O caminho para sua chegada foi aberto no contexto geral do fiel empenho das classes dominantes e gerências partidárias locais para deixar os países latino-americanos juridicamente a mercê de mais uma grande volta da corrida imperialista nos mares do sul.
Por sua afinidade não com os povos combativos da região, mas com suas oligarquias podres que garantem a manutenção no tempo e no espaço do colonialismo espanhol, o capital monopolista europeu confiou às maiores transnacionais de Madrid o papel de seu aríete na feroz luta por mercados que vem sendo travada a custa do patrimônio das massas e na base da precarização das condições de vida dos trabalhadores.
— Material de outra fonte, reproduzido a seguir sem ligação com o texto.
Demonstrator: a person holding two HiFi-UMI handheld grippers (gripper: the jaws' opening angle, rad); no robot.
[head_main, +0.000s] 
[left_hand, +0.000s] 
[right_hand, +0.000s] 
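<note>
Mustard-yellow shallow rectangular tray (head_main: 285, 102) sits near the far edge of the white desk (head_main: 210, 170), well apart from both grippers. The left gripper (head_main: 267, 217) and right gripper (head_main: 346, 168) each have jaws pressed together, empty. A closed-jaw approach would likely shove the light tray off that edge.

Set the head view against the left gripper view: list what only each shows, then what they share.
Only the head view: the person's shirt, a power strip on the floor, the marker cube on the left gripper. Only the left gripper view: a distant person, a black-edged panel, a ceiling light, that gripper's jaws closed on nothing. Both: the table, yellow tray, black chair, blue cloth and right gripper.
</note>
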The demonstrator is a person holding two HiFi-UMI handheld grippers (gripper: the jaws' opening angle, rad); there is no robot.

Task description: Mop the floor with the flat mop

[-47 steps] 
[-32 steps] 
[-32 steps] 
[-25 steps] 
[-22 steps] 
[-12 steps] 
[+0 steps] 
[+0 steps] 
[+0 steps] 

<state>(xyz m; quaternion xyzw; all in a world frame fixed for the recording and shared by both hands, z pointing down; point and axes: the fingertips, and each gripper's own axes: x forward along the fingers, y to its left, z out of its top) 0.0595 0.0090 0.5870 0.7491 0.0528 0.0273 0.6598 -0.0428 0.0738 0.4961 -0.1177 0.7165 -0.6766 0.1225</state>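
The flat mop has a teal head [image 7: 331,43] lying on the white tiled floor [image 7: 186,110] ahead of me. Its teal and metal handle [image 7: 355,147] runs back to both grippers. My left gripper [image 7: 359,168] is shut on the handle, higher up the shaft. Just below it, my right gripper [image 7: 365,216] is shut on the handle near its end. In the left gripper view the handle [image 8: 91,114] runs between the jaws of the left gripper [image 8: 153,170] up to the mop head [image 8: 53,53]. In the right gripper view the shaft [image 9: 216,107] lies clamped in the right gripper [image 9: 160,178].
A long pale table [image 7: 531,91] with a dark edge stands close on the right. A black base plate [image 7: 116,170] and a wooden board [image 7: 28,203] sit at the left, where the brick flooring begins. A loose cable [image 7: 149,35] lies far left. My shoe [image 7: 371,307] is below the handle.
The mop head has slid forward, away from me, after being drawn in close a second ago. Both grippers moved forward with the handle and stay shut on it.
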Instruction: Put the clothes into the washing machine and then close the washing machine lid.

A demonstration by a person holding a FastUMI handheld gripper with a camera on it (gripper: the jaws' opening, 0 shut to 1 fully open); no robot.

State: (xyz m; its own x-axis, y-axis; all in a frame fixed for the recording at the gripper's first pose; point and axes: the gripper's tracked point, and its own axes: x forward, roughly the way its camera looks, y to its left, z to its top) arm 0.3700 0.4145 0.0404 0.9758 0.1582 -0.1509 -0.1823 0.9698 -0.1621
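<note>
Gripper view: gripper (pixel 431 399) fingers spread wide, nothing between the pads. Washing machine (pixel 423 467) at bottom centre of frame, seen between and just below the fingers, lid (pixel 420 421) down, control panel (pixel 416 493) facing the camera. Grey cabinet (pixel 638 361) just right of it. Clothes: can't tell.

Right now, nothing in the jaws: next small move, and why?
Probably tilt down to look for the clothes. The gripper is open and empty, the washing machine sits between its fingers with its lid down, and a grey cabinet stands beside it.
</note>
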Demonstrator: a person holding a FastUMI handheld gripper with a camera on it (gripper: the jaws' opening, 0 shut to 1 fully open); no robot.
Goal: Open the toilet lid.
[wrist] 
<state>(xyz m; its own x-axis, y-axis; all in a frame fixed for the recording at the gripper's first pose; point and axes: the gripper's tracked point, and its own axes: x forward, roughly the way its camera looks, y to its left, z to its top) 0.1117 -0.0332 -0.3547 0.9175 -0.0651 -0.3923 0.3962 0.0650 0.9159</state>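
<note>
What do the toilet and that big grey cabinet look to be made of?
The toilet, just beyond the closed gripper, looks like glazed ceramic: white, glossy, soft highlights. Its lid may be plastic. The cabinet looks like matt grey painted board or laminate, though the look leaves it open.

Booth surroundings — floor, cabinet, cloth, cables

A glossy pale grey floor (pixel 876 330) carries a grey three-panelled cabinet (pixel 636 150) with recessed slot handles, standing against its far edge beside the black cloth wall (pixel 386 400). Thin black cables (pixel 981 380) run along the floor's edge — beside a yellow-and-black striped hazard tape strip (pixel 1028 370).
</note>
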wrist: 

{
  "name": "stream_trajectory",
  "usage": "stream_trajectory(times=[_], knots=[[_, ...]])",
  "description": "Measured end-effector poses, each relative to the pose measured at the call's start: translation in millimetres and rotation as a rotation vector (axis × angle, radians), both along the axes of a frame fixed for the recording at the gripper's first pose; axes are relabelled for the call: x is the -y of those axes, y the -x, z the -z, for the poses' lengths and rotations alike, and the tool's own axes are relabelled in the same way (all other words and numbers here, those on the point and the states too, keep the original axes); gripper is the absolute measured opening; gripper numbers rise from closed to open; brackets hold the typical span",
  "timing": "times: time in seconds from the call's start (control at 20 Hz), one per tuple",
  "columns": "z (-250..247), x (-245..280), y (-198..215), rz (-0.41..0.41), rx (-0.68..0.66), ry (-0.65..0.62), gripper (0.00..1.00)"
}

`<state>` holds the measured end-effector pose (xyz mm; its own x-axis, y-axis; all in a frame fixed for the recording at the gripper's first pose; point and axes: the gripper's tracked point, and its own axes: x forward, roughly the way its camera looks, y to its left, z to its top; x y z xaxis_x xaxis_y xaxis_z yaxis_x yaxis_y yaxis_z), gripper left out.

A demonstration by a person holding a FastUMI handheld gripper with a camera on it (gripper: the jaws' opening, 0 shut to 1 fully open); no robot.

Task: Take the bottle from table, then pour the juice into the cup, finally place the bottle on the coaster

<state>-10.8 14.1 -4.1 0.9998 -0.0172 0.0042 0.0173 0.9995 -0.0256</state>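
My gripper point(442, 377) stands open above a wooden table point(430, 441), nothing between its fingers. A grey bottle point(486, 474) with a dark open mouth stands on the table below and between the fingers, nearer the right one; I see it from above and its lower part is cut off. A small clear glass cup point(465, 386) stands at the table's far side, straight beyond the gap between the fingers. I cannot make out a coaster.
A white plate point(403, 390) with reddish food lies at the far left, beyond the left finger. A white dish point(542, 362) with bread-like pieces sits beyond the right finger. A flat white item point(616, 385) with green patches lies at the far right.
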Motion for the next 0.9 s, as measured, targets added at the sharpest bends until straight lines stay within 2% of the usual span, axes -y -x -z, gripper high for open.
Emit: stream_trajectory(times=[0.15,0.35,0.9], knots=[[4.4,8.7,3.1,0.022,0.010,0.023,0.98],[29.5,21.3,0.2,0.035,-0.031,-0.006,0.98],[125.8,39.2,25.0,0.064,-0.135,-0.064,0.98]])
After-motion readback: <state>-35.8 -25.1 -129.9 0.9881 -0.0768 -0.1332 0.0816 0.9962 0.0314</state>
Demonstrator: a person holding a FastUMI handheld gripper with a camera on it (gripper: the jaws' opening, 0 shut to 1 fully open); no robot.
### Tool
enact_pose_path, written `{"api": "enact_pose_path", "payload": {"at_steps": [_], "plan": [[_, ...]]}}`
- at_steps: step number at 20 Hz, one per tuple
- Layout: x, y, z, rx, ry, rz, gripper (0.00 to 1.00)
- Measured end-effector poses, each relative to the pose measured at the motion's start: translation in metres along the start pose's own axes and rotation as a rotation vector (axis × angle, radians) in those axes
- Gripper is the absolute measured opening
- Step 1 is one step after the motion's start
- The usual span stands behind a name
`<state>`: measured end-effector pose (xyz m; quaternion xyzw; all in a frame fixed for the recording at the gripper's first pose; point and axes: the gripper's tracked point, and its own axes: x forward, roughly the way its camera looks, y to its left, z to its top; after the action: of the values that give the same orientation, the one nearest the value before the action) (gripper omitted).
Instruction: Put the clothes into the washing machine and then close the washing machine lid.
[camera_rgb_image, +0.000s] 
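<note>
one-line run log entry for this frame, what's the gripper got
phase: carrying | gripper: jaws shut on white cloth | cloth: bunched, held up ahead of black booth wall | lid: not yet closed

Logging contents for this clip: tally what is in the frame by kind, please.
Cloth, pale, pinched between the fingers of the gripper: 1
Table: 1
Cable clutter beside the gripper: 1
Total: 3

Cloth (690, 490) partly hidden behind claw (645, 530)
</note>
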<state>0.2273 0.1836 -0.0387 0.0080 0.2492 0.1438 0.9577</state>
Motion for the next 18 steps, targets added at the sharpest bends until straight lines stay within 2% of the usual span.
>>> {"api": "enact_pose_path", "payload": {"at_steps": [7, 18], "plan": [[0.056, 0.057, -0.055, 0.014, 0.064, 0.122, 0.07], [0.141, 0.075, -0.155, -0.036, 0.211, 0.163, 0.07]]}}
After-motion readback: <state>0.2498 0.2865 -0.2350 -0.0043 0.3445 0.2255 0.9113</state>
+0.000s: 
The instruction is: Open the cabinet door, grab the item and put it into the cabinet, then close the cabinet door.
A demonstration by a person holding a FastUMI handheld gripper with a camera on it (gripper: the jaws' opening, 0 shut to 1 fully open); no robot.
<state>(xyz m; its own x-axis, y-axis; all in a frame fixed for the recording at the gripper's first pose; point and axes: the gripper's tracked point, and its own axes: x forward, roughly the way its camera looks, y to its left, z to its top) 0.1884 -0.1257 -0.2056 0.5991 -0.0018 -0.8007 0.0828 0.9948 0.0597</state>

Hoje em dia, apenas seis companhias garantem à antiga metrópole o posto de país com a maior estrutura de rapinagem montada na América Latina depois do USA. A Telefónica, as gigantes do petróleo, gás natural e energia elétrica Repsol, Endesa e Iberdrola, e os bancos Santander e BBVA respondem por 95% dos gastos de empresas espanholas na região. São investimentos pesados na montagem de um imenso aparato sanguessuga em nosso chão que vem lhes garantindo até 50% do total dos seus lucros somados em todo o mundo.
A Telefónica lidera o grupo das seis, seguindo de vento em popa com seus arranjos monopolistas, ganhando cotas de mercado cada vez maiores em todos os grandes países latino-americanos – países em leilão. Por outro lado, o feroz processo de concentração do setor bancário ora em curso no Brasil foi desencadeado pela absorção do Banco Real pelo Santander, mas na verdade tem origem em um golpe monopolista desferido na própria Europa pelo grupo espanhol em parceria com os britânicos do Royal Bank of Scotland, quando da compra do holandês ABN Amro, em 2007. Agora, com a Espanha e o resto da Europa castigados pela crise geral do capitalismo, tentarão a todo custo empurrar a crise para a frente, se valendo de mais e mais exploração dos povos latino-americanos; tentarão atravessar a crise as nossas custas, fazendo-nos de válvulas de escape para sua agonia. Será assim caso não sejam colocadas para fora do nosso continente — por suas massas, é claro.